PROBLEM TO SOLVE
Please give back each line of the listing, unchanged in every word.

COLLECTED DATA
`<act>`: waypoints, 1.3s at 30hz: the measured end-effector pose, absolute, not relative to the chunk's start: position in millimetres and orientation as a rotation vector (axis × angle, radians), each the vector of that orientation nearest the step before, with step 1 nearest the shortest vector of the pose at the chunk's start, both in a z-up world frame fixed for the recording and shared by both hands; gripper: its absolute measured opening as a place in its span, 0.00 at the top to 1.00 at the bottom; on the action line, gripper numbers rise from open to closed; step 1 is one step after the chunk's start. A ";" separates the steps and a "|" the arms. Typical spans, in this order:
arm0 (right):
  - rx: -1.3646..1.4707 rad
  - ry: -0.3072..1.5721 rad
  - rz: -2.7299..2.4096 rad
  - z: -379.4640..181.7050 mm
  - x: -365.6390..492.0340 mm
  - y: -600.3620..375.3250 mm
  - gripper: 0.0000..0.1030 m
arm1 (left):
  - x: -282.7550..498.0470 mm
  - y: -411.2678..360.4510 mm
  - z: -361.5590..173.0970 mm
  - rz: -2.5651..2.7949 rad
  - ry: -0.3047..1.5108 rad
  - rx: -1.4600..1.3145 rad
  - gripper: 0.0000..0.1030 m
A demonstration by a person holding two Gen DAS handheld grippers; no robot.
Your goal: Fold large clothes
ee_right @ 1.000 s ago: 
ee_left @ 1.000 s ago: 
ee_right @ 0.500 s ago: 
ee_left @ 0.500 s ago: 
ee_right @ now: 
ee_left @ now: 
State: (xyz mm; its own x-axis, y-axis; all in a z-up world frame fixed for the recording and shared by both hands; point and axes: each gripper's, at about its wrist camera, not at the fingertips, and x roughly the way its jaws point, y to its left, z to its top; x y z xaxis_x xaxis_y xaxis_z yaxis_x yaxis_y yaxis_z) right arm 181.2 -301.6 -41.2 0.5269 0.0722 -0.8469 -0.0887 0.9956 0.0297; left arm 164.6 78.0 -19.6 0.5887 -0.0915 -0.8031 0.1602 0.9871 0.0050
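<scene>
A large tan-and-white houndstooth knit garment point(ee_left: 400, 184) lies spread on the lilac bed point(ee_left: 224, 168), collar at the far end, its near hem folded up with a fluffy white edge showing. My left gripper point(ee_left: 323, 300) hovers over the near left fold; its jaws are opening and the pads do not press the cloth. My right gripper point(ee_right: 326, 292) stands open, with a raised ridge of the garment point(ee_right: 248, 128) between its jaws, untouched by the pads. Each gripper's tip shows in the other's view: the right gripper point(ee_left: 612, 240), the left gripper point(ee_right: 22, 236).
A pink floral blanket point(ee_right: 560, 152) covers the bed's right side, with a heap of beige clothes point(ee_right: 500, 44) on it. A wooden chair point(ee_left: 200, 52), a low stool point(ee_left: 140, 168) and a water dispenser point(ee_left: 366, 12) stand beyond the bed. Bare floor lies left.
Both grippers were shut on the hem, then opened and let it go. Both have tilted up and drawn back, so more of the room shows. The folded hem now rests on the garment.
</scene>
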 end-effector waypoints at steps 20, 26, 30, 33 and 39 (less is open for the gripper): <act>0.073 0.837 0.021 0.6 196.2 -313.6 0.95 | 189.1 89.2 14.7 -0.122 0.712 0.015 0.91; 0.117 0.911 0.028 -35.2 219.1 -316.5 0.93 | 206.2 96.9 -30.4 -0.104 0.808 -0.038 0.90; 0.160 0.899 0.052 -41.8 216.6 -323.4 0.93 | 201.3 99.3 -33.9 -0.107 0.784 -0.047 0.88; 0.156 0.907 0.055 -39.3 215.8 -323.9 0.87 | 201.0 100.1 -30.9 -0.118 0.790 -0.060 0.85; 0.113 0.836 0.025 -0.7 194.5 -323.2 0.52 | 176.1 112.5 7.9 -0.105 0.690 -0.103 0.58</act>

REPLY TO THE EXERCISE
`<act>`: waypoints, 1.3s at 30hz: the measured end-effector pose, absolute, not relative to the chunk's start: position in millimetres and orientation as a rotation vector (axis × angle, radians), each the vector of that orientation nearest the step before, with step 1 nearest the shortest vector of the pose at the chunk's start, both in a z-up world frame fixed for the recording and shared by both hands; gripper: its absolute measured opening as a place in its span, 0.00 at the top to 1.00 at the bottom; on the action line, gripper numbers rise from open to closed; step 1 is one step after the chunk's start. A ";" separates the steps and a "|" the arms. Typical spans, in this order:
arm0 (right):
  - rx: -1.3646..1.4707 rad
  - ry: -0.3072..1.5721 rad
  - rz: -2.7299..2.4096 rad
  - z: -379.4640..181.7050 mm
  - x: -365.6390..492.0340 mm
  - y: -600.3620..375.3250 mm
  - gripper: 0.0000..0.1030 m
arm1 (left):
  - x: -282.7550..498.0470 mm
  - y: -411.2678..360.4510 mm
  - z: -361.5590..173.0970 mm
  - rz: -2.5651..2.7949 rad
  - ry: -0.3047..1.5108 rad
  - rx: -1.4600..1.3145 rad
  - gripper: 0.0000..0.1030 m
A demonstration by a person holding two Gen DAS handheld grippers; no robot.
Your goal: Fold large clothes
ee_right @ 1.000 s ago: 
ee_left @ 1.000 s ago: 
ee_right @ 0.500 s ago: 
ee_left @ 0.500 s ago: 
ee_right @ now: 
ee_left @ now: 
State: (xyz mm; its own x-axis, y-axis; all in a z-up world frame fixed for the recording and shared by both hands; point and axes: each gripper's, at about its wrist camera, not at the fingertips, and x roughly the way its jaws point, y to its left, z to its top; x y z xaxis_x xaxis_y xaxis_z yaxis_x yaxis_y yaxis_z) right arm 181.2 -301.6 -41.2 0.5269 0.0722 -0.8469 -0.0887 0.9956 0.0297; left arm 164.6 78.0 -19.6 0.5887 -0.0915 -0.8031 0.1602 0.9871 0.0050
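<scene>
A large tan-and-white houndstooth knit garment point(ee_left: 400, 184) lies spread on the lilac bed point(ee_left: 224, 168), collar at the far end, its near hem folded up with a fluffy white edge showing. My left gripper point(ee_left: 323, 300) hovers over the near left fold; its jaws are opening and the pads do not press the cloth. My right gripper point(ee_right: 326, 292) stands open, with a raised ridge of the garment point(ee_right: 248, 128) between its jaws, untouched by the pads. Each gripper's tip shows in the other's view: the right gripper point(ee_left: 612, 240), the left gripper point(ee_right: 22, 236).
A pink floral blanket point(ee_right: 560, 152) covers the bed's right side, with a heap of beige clothes point(ee_right: 500, 44) on it. A wooden chair point(ee_left: 200, 52), a low stool point(ee_left: 140, 168) and a water dispenser point(ee_left: 366, 12) stand beyond the bed. Bare floor lies left.
Both grippers were shut on the hem, then opened and let it go. Both have tilted up and drawn back, so more of the room shows. The folded hem now rests on the garment.
</scene>
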 end-effector waypoints at steps 20, 26, 30, 33 and 39 (less is open for the gripper): <act>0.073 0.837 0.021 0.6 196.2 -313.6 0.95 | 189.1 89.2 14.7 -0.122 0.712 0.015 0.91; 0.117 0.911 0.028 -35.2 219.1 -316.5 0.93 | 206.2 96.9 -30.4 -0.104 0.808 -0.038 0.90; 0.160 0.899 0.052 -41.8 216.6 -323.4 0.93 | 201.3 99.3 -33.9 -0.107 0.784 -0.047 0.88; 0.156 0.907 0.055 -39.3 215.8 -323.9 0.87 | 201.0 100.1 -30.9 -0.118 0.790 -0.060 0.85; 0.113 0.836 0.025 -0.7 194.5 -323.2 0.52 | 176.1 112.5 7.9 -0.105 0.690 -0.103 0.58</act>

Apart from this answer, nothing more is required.